La votación se resolvió con 10 votos afirmativos, 6 negativos y 1 abstención. A favor votaron Hugo Righetti, Luis Acuña, Juan Pablo Prezzoli, Luis Jalil, Osvaldo Llancafilo (MPN), Francisco Baggio, Mariano Mansilla (UNE), Anaí Guillén, Juan José Dutto (CC-Ari) y Mercedes Lamarca (Libres del Sur).

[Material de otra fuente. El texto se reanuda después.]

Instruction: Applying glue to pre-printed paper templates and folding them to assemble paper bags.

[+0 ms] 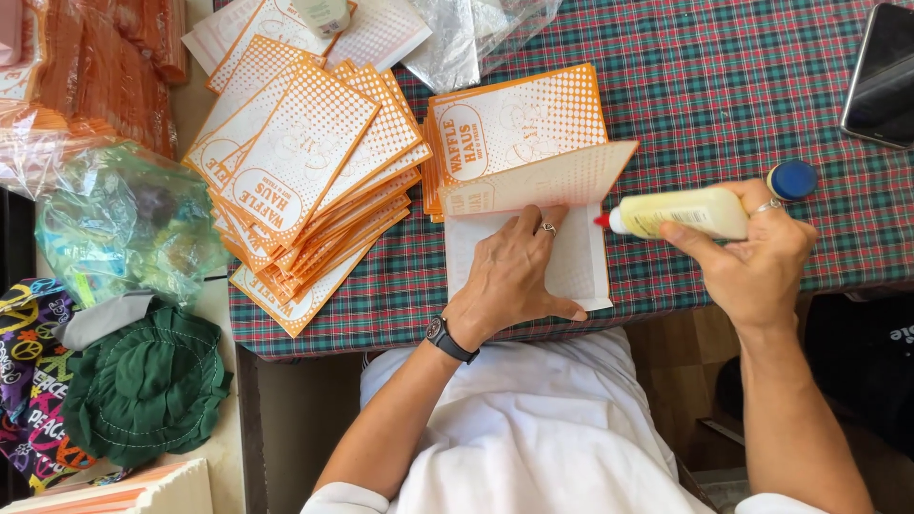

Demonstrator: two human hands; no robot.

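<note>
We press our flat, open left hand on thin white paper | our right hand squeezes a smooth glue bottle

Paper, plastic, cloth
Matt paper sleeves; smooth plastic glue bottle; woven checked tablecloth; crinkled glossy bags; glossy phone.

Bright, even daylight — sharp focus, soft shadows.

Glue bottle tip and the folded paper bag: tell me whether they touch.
Apart. The head view shows the glue bottle in the right hand, its red tip clear of the paper bag pinned by the left hand.
</note>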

En contra de la iniciativa se pronunciaron Leandro López, Gastón Contardi, Valeria Neculqueo (NCN), Darío Martínez, Ariel Kogan (PJ) y Teresa Rioseco (UNE-FPN). Se abstuvo Marta Búffolo (UCR).
Hasta llegar a la votación hubo fuertes cruces entre quienes defendían el proyecto y quienes pugnaban para rechazarlo o para pasarlo a comisión para que seguir analizándolo. Y los enfrentamientos más duros los protagonizaron los justicialistas Kogan y Martínez y los emepenistas Righetti y Llancafilo, aunque también hubo intervenciones fuertes de Dutto.
Si bien el tema de discusión era si se debería dejar (o no) que la actividad la regule el libre mercado, especialmente con las heladerías, en el debate se metió la política provincial y nacional. Es decir, de un lado y del otro se chicanearon con temas de todo tipo. No faltaron en la agenda la gigantesca red de farmacias Del Pueblo, el grupo económico del empresario Cristobal López, la regulación de los medios de comunicación a través de una ley y hasta las empresas neuquinas de propiedad de la familia Sapag. Hubo de todo y con tono subido. Todo delante de los heladeros que se encontraban aplaudiendo o abucheando desde la tribuna, aunque en la mayoría de las discusiones no sabían si vivar o reprobar. Es que, por momentos, el tema de fondo –los helados- habían quedado un poco lejos.
Finalmente regularon la radicación de heladerías, aunque ahora la última palabra la tendrá el intendente Horacio Quiroga, quien tendrá la posibilidad de vetar la polémica ordenanza o dejarla tal cual se sancionó.
Lo destacable es que en la interminable agenda de temas que aun faltan resolver en la ciudad, los ediles protagonizaron un debate tan insólito como caliente hablando de los helados. Y lo hicieron durante una tarde fría. Tan fría como el invierno. Y tan helada como la indiferencia de la gente.